In its Monday Order List, the Supreme Court of the United States vacated the Ninth Circuit Court of Appeals’ Computer Fraud and Abuse Act (CFAA) decision and remanded the case for further consideration in light of the Supreme Court’s recent decision in Van Buren v. United States. Now, LinkedIn will have another shot at preventing competitor hiQ Labs Inc. from scraping personal information from its users’ public profiles.
Though the Supreme Court granted LinkedIn’s petition for a writ of certiorari, it will be up to the lower court to decide whether hiQ transgressed the CFAA when it used bots to harvest individuals’ personal data from computer servers that host LinkedIn’s public-facing web pages. In 2019, the Ninth Circuit sided with hiQ.
The court found that the CFAA does not prevent a company from scraping data that is publicly accessible on the internet. Too, the Ninth Circuit determined that users’ privacy interests did not outweigh hiQ’s business interests, which rely on user information.
Last March, LinkedIn filed a petition for a writ of certiorari, arguing that the decision was based on policy rather than law, and was out of step with other circuits’ CFAA interpretations. The petitioner also noted that CFAA issues are likely to persist, and predicted that the Court might soon face similar questions.
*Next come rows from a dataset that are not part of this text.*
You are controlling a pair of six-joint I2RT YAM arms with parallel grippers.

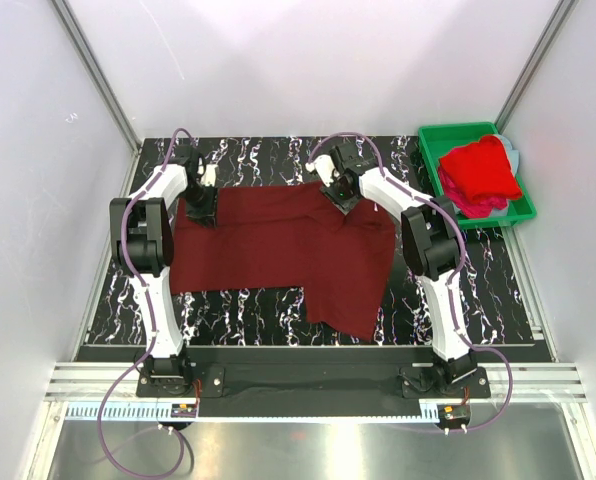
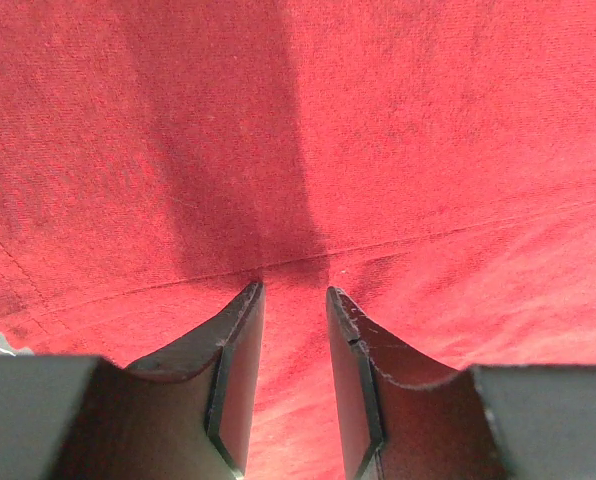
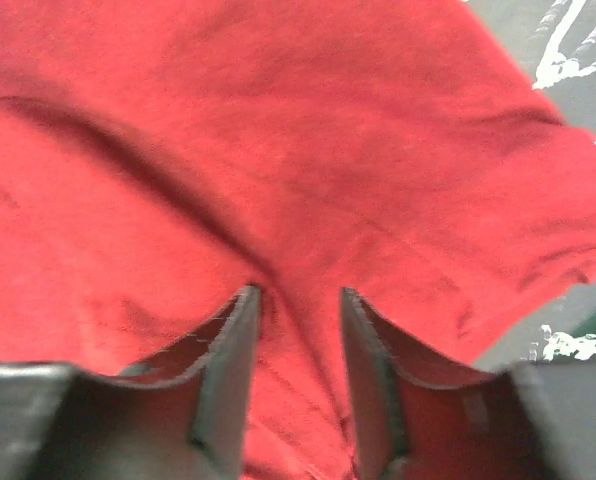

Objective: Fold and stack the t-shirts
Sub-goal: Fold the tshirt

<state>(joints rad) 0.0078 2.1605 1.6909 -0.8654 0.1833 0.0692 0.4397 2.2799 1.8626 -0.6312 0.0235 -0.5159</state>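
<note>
**Desk:** Where's the shirt you're working on?

**Operator:** I have one dark maroon t-shirt (image 1: 278,250) spread flat on the counter (image 1: 248,312), a black slab veined in white like marble. The cloth is a soft, fine knit, and a stitched seam (image 2: 458,230) runs across my left wrist view. One flap reaches toward the arm bases at the near right.

**Desk:** And your end effectors?

**Operator:** The left end effector (image 2: 295,292) is at the shirt's far left corner. Its dark fingers (image 2: 240,345) are a little apart, tips down on the fabric, with cloth showing in the gap. The right end effector (image 3: 300,292) is on the far edge, right of the middle, and is also slightly spread. A crease runs up to one of its tips.

**Desk:** How many shirts altogether?

**Operator:** I count three. Besides the maroon one, a bright red t-shirt (image 1: 481,168) lies crumpled on top of a pink-magenta one (image 1: 475,208). Both are in the single green plastic bin (image 1: 456,129) at the counter's far right corner.
</note>
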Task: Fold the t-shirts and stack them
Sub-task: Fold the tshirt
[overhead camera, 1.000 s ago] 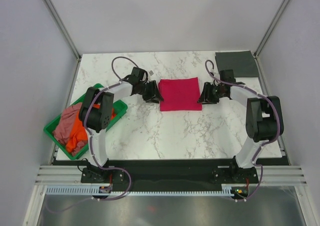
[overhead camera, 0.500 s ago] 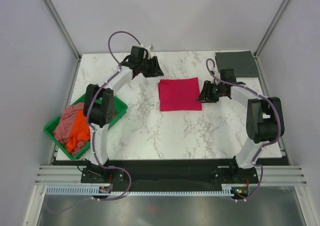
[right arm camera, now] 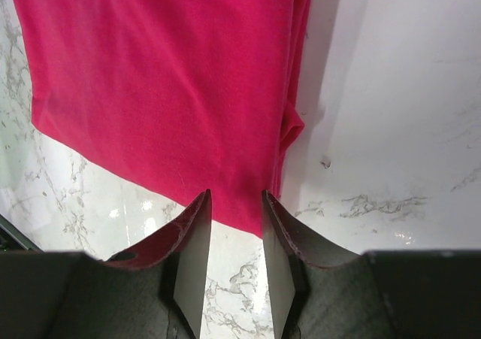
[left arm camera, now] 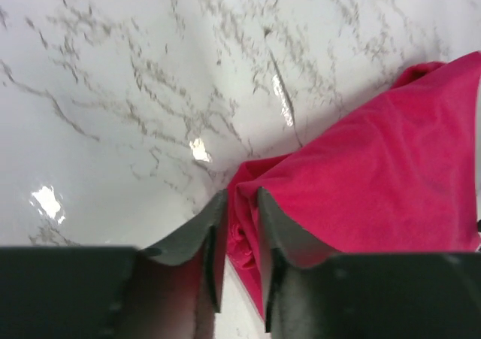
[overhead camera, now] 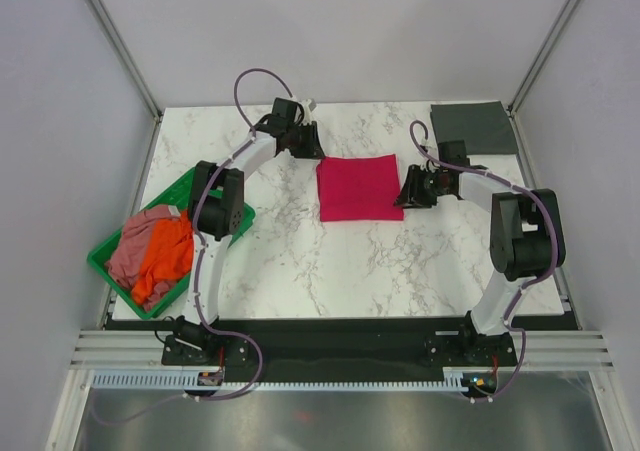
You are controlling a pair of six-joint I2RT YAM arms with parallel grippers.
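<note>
A crimson-red t-shirt [overhead camera: 358, 187] lies folded into a rectangle in the middle of the marble table. My left gripper [overhead camera: 312, 152] is at its far left corner. In the left wrist view the gripper [left arm camera: 240, 198] is shut on a bunched bit of the red cloth [left arm camera: 376, 181]. My right gripper [overhead camera: 404, 193] is at the shirt's right edge, near the front corner. In the right wrist view it [right arm camera: 234, 198] is open, with bare marble between the fingers and the red hem [right arm camera: 165, 76] at the tips. A dark grey t-shirt [overhead camera: 472, 127] lies folded at the far right corner. An orange t-shirt [overhead camera: 165, 256] and a dusty pink one [overhead camera: 130, 246] lie crumpled in the tray.
A green plastic tray [overhead camera: 97, 260] stands at the table's left edge, partly over it. Frame posts stand at the far corners. Both arm bases are at the near edge.
My left gripper left the shirt's left edge, swung to the far side, and now sits at the far left corner, shut on cloth. The right gripper has barely moved.
</note>
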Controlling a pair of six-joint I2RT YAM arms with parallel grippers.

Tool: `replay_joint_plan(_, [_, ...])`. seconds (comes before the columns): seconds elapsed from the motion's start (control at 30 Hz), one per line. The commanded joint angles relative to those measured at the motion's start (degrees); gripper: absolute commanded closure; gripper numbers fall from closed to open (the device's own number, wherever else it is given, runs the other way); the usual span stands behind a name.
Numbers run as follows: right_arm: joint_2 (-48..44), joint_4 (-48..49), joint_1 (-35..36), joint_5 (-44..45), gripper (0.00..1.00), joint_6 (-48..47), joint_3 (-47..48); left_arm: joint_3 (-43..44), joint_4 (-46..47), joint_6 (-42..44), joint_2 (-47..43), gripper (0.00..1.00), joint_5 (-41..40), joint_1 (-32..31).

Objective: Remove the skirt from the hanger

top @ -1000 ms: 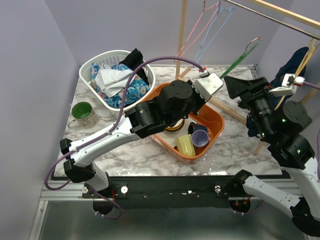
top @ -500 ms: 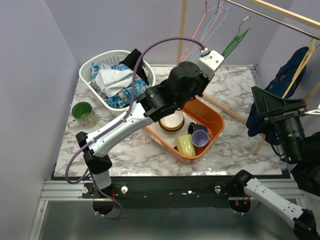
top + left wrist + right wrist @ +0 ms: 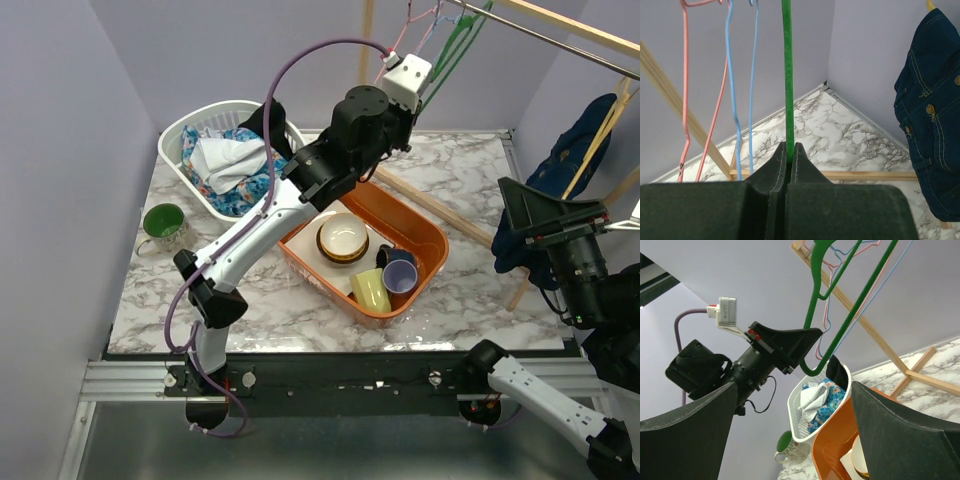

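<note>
A bare green hanger (image 3: 455, 45) is raised toward the wooden rail (image 3: 560, 25). My left gripper (image 3: 420, 95) is shut on its lower bar, which stands pinched between the pads (image 3: 788, 150). In the right wrist view the same hanger (image 3: 840, 305) reaches up to the rail, gripped low down. The skirt (image 3: 570, 165), dark blue denim with buttons (image 3: 932, 110), hangs by the rack's right post, apart from both grippers. My right gripper (image 3: 520, 215) stands open at the right with nothing between its fingers (image 3: 793, 385).
A white laundry basket (image 3: 175, 135) of clothes sits at the back left, with a green mug (image 3: 163, 225) beside it. An orange tub (image 3: 432, 235) holds a bowl and cups. Pink and blue wire hangers (image 3: 420, 15) hang on the rail. The rack's wooden base bar (image 3: 440, 210) crosses the table.
My left arm has lifted the green hanger up and back toward the rail. The right arm pulled back to the right, opened wider, then stayed still.
</note>
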Motion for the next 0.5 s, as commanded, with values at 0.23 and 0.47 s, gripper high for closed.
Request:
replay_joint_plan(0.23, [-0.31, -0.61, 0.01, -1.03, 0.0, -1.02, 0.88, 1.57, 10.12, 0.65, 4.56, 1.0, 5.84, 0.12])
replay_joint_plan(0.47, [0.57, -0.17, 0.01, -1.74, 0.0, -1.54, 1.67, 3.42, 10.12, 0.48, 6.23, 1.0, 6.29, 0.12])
Indeed, in the Supreme Court’s 6-3 opinion last month, it ruled on the scope of the CFAA. It held that former police officer Nathan Van Buren did not violate the federal law when he accessed his station’s database to look up police records in exchange for money. His actions, the majority reasoned, did not exceed his lawful authority to access the database, and were therefore lawful under the CFAA.
By contrast, the opinion stated, the government’s advocated-for position would criminalize “a breathtaking amount of commonplace computer activity,” like the violation of any computer-use policy. Justice Thomas concluded otherwise in his dissent. Under his reasoning, the officer was liable for “exceeding authorized access” to the database because he did so under plainly prohibited circumstances.